[Problem to solve]:
In the records below, some lines contain the word "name". Copy each of them.

Stored records
>>>

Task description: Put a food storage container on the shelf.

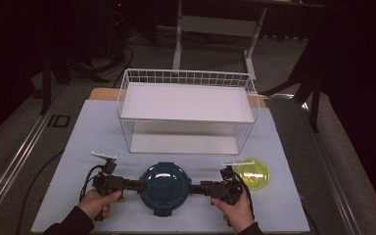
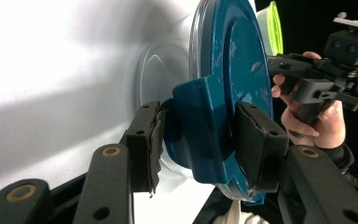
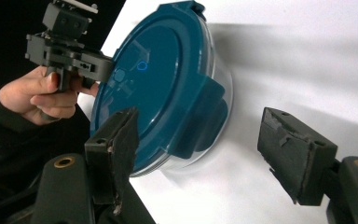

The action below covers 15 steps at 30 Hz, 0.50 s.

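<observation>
A round clear container with a teal clip-on lid (image 1: 165,186) sits on the white mat near the front edge. My left gripper (image 1: 138,185) comes in level from the left. In the left gripper view its pads (image 2: 256,140) press on both sides of the lid's left latch tab (image 2: 200,112). My right gripper (image 1: 195,187) comes in from the right. It stands open around the lid's right latch tab (image 3: 205,112): one pad (image 3: 116,140) is near the lid's top, and the other pad (image 3: 293,158) hangs well clear over the mat.
A white wire basket rack (image 1: 186,110) with two shelves stands at the back of the mat. A small yellow-green round container (image 1: 254,175) lies just right of my right gripper. The mat's front edge is close below both hands.
</observation>
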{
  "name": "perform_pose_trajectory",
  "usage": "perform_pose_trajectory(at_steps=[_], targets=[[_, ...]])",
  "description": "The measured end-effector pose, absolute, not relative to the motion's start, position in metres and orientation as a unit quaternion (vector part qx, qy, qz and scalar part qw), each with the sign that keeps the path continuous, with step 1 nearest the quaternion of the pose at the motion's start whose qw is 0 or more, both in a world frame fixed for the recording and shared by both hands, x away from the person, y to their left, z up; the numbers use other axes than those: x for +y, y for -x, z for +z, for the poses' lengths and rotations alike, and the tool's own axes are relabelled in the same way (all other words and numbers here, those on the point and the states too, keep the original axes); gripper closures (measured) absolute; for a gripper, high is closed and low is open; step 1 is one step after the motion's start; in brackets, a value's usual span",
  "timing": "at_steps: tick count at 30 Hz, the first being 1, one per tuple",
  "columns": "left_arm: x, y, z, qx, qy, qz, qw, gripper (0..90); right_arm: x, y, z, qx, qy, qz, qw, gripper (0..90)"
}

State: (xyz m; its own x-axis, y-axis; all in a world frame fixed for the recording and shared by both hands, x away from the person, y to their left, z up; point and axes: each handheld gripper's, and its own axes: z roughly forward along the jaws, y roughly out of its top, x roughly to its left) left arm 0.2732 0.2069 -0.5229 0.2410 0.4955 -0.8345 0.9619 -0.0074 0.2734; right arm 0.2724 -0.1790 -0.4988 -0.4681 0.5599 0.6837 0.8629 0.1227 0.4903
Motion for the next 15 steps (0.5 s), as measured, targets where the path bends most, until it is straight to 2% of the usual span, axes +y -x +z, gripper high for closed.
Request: perform_pose_trajectory(at_steps=[15], targets=[[0.203,-0.262,-0.513,0.510,-0.695,-0.233,0.450,54.4,-0.170,-0.277,-0.517,-0.712,0.508,-0.430,0.222,35.2]])
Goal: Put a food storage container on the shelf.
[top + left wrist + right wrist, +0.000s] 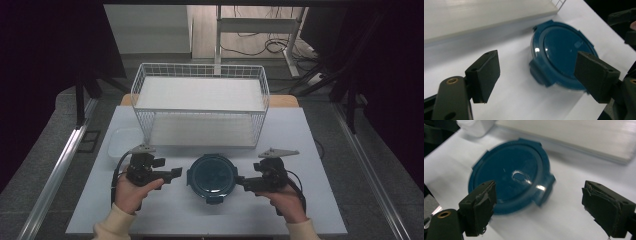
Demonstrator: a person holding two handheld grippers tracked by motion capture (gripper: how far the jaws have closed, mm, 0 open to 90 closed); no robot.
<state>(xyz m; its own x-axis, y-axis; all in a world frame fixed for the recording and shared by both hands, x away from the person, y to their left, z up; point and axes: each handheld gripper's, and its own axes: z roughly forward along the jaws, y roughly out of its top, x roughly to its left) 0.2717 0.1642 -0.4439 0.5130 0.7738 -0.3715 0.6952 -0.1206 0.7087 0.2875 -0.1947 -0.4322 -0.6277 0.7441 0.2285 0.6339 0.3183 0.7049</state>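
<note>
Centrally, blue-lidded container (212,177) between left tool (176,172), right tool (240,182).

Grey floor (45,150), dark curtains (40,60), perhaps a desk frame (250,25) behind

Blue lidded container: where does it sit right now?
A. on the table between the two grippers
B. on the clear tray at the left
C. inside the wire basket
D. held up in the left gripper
A: the blue lidded container rests on the table, with the left gripper and right gripper on either side, in front of the wire basket.
</note>
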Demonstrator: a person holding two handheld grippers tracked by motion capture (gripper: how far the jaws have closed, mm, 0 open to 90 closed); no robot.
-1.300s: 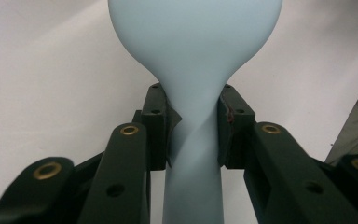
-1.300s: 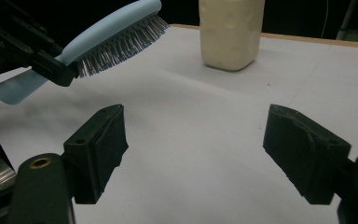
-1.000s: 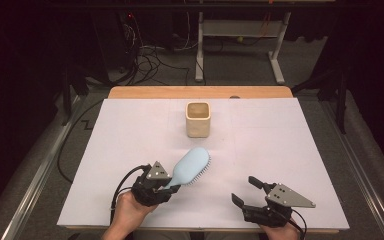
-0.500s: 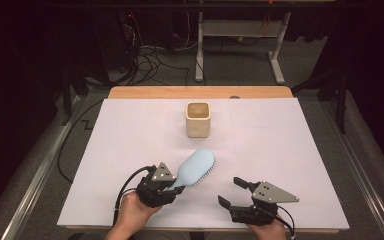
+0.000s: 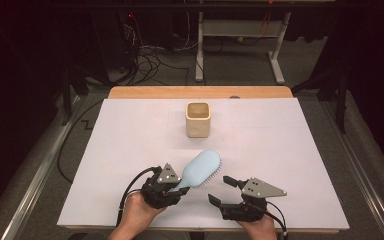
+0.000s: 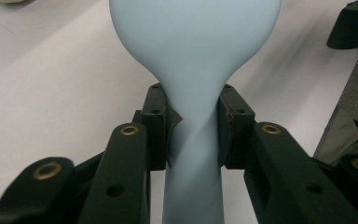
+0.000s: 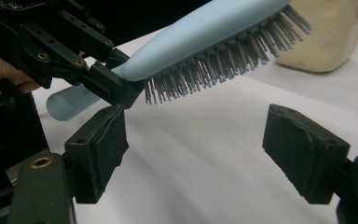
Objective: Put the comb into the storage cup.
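Lower left of centre in the high view: the left gripper [image 5: 172,186] is clamped on the neck of the pale blue plastic paddle hairbrush [image 5: 201,169], where handle meets head, and the brush is held clear of the white table cover [image 5: 290,145] with its head angled up toward the cream square cup [image 5: 198,119] at upper centre. The brush looks light and rigid with a smooth, probably slippery shell and flexible grey bristles, so the narrow neck or handle is judged the surest hold. Lower right: the right gripper [image 5: 225,191] is spread wide and empty, just beside the bristle side.
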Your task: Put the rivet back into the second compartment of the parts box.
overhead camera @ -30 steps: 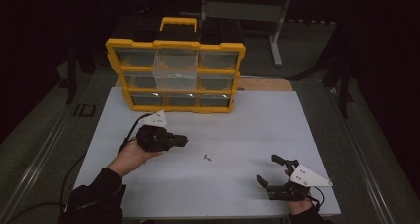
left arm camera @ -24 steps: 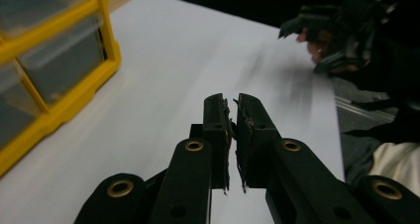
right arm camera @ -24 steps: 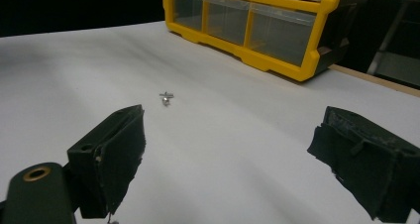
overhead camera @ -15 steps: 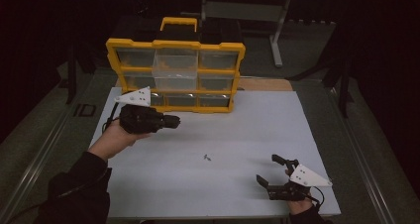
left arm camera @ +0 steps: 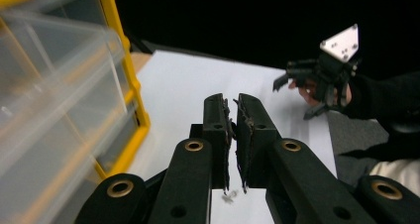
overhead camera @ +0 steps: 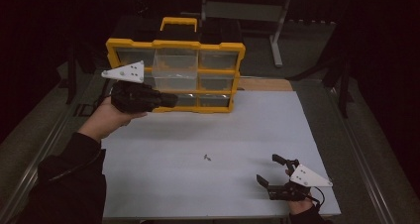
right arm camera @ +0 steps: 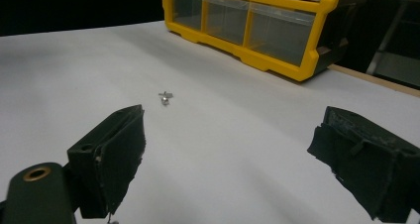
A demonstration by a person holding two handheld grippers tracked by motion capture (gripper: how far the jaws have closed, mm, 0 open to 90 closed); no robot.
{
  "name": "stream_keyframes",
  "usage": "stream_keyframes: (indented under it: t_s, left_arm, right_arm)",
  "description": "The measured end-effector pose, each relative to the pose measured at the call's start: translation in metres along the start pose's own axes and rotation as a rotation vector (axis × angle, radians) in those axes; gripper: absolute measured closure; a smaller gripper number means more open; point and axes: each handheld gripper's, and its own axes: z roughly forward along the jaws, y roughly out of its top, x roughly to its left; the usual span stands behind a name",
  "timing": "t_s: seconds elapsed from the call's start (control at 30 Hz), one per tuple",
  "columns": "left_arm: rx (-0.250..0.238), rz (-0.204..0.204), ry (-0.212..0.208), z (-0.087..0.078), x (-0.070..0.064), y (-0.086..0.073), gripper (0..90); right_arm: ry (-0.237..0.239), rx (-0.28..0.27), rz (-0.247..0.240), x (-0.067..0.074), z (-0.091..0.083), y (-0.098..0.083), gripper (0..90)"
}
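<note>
We see the left gripper (overhead camera: pixel 171 100) raised in front of the yellow drawer organizer (overhead camera: pixel 218 50), its jaws pressed together on nothing. The right gripper (overhead camera: pixel 275 172) rests low on the white desk (overhead camera: pixel 257 125), jaws wide apart and empty. 1 small screw (overhead camera: pixel 207 157) lies on the desk between both grippers.

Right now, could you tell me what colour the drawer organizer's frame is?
Yellow; the drawer organizer shows best in the high view.
</note>
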Motion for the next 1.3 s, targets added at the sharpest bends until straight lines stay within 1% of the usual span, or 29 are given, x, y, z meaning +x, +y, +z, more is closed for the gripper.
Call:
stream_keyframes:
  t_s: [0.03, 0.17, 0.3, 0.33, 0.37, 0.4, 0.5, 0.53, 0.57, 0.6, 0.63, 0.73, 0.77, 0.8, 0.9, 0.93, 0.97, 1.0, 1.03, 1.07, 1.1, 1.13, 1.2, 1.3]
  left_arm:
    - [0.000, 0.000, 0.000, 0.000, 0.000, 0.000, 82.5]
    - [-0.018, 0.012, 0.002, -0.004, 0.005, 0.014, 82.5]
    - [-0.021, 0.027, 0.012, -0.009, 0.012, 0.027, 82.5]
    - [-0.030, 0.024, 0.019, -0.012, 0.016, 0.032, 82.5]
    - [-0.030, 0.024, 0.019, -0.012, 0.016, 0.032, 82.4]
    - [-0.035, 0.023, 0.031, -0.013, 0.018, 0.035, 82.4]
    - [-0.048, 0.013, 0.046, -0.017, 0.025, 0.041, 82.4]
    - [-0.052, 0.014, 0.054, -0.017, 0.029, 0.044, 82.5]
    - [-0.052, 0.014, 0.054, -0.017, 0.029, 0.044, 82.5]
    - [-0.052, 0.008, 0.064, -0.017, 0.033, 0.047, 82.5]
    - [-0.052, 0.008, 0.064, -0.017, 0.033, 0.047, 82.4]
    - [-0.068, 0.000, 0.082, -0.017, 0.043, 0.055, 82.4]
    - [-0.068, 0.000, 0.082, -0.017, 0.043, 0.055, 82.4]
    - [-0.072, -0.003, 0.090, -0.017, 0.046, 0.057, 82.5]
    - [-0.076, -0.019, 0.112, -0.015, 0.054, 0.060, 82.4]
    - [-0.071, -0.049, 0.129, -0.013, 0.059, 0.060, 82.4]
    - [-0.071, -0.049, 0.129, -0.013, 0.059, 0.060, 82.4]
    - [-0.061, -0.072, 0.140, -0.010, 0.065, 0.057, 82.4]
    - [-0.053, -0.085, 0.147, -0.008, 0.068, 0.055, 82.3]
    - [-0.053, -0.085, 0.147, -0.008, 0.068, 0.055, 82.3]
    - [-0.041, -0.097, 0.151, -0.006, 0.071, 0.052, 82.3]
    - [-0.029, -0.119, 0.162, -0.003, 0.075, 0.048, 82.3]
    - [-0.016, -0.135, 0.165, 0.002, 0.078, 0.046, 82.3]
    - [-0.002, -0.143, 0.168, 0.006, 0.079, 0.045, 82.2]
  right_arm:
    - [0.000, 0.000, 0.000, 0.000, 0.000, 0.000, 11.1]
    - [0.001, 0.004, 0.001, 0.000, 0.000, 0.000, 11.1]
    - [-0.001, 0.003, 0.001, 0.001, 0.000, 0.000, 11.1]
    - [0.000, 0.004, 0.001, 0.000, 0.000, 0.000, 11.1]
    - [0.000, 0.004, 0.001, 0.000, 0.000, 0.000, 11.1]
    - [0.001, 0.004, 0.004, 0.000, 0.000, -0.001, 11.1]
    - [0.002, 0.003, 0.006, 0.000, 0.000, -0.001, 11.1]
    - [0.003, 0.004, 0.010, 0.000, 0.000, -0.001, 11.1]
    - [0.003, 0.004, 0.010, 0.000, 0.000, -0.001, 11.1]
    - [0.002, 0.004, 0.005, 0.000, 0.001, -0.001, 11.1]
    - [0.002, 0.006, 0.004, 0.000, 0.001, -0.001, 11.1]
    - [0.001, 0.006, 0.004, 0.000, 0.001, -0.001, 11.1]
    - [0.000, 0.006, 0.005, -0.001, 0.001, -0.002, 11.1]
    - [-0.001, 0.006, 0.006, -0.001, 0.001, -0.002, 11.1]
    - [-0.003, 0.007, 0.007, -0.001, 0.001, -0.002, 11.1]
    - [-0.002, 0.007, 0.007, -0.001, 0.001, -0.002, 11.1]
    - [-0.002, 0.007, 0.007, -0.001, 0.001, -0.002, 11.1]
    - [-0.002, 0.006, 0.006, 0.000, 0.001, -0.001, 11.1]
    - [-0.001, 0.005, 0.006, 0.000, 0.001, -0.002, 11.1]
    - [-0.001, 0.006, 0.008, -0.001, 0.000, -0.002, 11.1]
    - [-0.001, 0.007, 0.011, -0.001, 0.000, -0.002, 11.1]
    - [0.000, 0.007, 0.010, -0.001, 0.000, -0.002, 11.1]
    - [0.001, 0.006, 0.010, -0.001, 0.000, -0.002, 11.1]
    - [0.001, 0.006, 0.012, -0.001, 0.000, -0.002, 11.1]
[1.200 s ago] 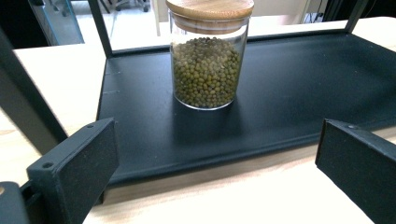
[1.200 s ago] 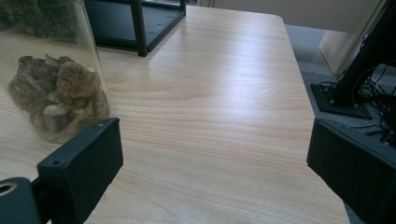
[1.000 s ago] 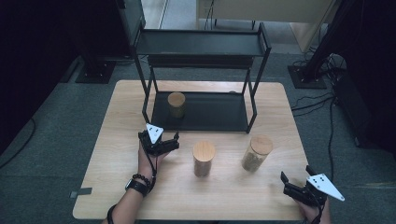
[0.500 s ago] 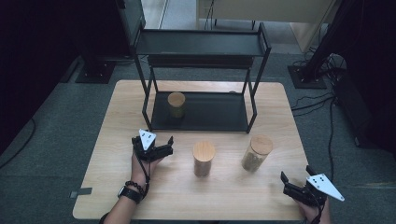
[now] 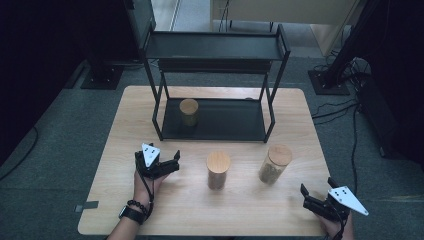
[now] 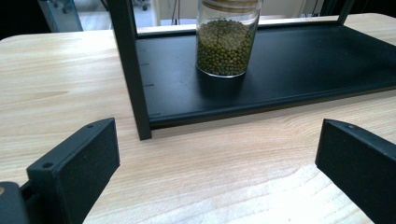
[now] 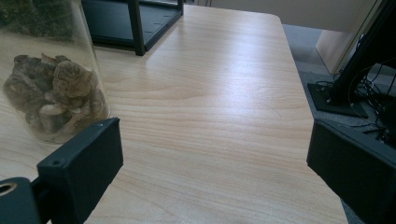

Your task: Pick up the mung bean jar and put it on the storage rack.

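Three jars sit on my table (image 5: 125, 125) in the high view. One jar of green beans (image 5: 189, 111) stands on the bottom shelf of the black rack (image 5: 215, 120), near its left end. A middle jar (image 5: 218, 170) and a jar of brown chunks (image 5: 274, 163) stand on the wood in front of the rack, a little apart from each other. My left gripper (image 5: 167, 165) is on the left side of the table, near the rack's front left leg and left of the middle jar. Bare wood lies all around it. My right gripper (image 5: 312, 199) is down at the front right corner, close to the table edge, with the brown jar up and to its left.

In the left gripper view, my two black jaws stand wide apart and hold nothing. Between them I see bare wood, then the rack's front edge and one black leg (image 6: 130, 70). The bean jar (image 6: 226, 39) stands on the shelf straight ahead, well past my jaws.

In the right gripper view, my jaws are wide apart too, and empty. The brown jar (image 7: 49, 93) is just beside my left jaw, but I cannot tell if they touch. Lots of bare wood runs ahead. The table's right edge is close to my right jaw, with floor and cables beyond it.
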Demonstrator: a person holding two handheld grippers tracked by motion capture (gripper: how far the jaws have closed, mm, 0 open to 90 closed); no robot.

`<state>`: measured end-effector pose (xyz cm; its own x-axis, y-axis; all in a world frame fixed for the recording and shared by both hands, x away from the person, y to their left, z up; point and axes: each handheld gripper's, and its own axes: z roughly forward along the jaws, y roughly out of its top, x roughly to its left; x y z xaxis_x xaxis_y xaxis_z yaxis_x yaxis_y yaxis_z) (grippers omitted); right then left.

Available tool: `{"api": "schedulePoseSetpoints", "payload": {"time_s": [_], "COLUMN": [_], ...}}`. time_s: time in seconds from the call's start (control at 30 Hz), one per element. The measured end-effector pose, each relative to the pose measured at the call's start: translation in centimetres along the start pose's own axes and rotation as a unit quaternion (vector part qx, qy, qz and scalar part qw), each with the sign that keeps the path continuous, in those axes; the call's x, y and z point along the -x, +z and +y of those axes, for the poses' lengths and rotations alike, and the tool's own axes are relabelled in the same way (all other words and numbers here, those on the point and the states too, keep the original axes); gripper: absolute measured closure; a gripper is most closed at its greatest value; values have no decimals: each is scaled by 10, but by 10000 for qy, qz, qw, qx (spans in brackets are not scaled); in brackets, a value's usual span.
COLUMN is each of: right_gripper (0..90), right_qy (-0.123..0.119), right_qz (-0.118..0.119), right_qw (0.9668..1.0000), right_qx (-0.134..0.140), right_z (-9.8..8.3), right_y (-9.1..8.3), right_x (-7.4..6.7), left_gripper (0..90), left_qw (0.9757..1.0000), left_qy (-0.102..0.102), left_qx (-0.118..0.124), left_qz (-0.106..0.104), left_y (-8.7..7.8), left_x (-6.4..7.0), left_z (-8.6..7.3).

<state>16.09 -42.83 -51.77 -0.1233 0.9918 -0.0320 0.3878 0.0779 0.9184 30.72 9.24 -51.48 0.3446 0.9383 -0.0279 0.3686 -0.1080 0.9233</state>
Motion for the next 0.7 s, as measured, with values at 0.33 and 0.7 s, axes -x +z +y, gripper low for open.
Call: {"api": "schedulePoseSetpoints", "payload": {"time_s": [0.33,0.7], "right_gripper": [36,36], "right_qy": [5,-13], "right_qz": [-15,-15], "right_qw": [10000,10000], "right_qx": [-6,8], "right_z": [0,0], "right_y": [0,0], "right_x": [0,0], "left_gripper": [0,0], "left_qw": [10000,10000], "left_qy": [-18,-11], "left_qx": [-38,-12], "left_qz": [4,-20], "left_y": [-13,-31], "left_x": [-12,-19], "left_z": [-5,-13]}}
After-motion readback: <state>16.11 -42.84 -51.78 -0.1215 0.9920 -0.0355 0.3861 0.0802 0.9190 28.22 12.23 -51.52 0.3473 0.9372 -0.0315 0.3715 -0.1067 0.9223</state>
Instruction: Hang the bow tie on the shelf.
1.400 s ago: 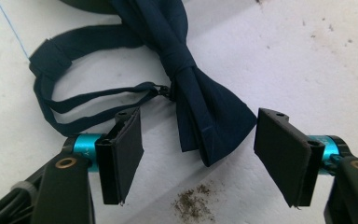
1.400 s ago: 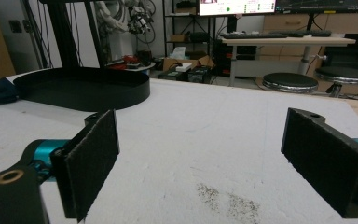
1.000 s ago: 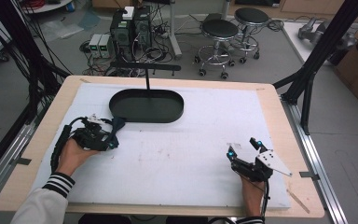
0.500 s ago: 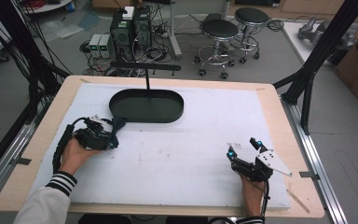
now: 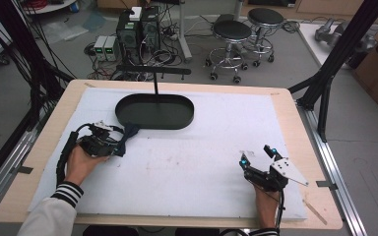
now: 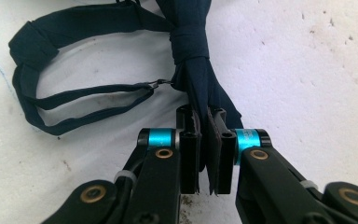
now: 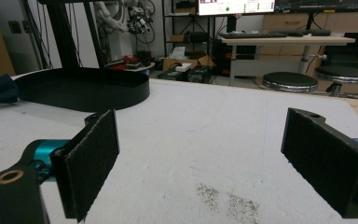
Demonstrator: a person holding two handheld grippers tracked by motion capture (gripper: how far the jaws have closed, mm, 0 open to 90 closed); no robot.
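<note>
1. Pinching one wing of the dark bow tie (image 6: 193, 65), the left gripper (image 6: 204, 140) had just closed its jaws on the cloth.
2. The bow tie (image 5: 127, 132) lay on the white mat (image 5: 192, 162) at the tray's (image 5: 155, 112) seven o'clock, touching its rim.
3. The right gripper (image 5: 257, 156) rested at the mat's five o'clock, jaws spread wide with nothing between them.

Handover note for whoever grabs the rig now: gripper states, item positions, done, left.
Left hand-held gripper: jaws have just been closing, now shut on one wing of the navy bow tie.
Right hand-held gripper: open, holding nothing, near the table's front right.
Bow tie lies on the white mat, strap looped beside it, just left of the black oval tray.
Done: grasp.
Left: probably lift it into the tray.
</note>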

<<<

[Solution to the exercise]:
  "name": "perform_pose_trajectory",
  "name": "stream_keyframes",
  "description": "The measured end-effector pose, each relative to the pose measured at the call's start: translation in metres along the start pose's own axes and rotation as a rotation vector (axis × angle, radians) in those axes; gripper: absolute measured closure; a smaller gripper number means more open; point and axes: each handheld gripper's, and its own axes: z roughly forward along the jaws, y roughly out of its top, x roughly to its left; the usual span stands behind a name",

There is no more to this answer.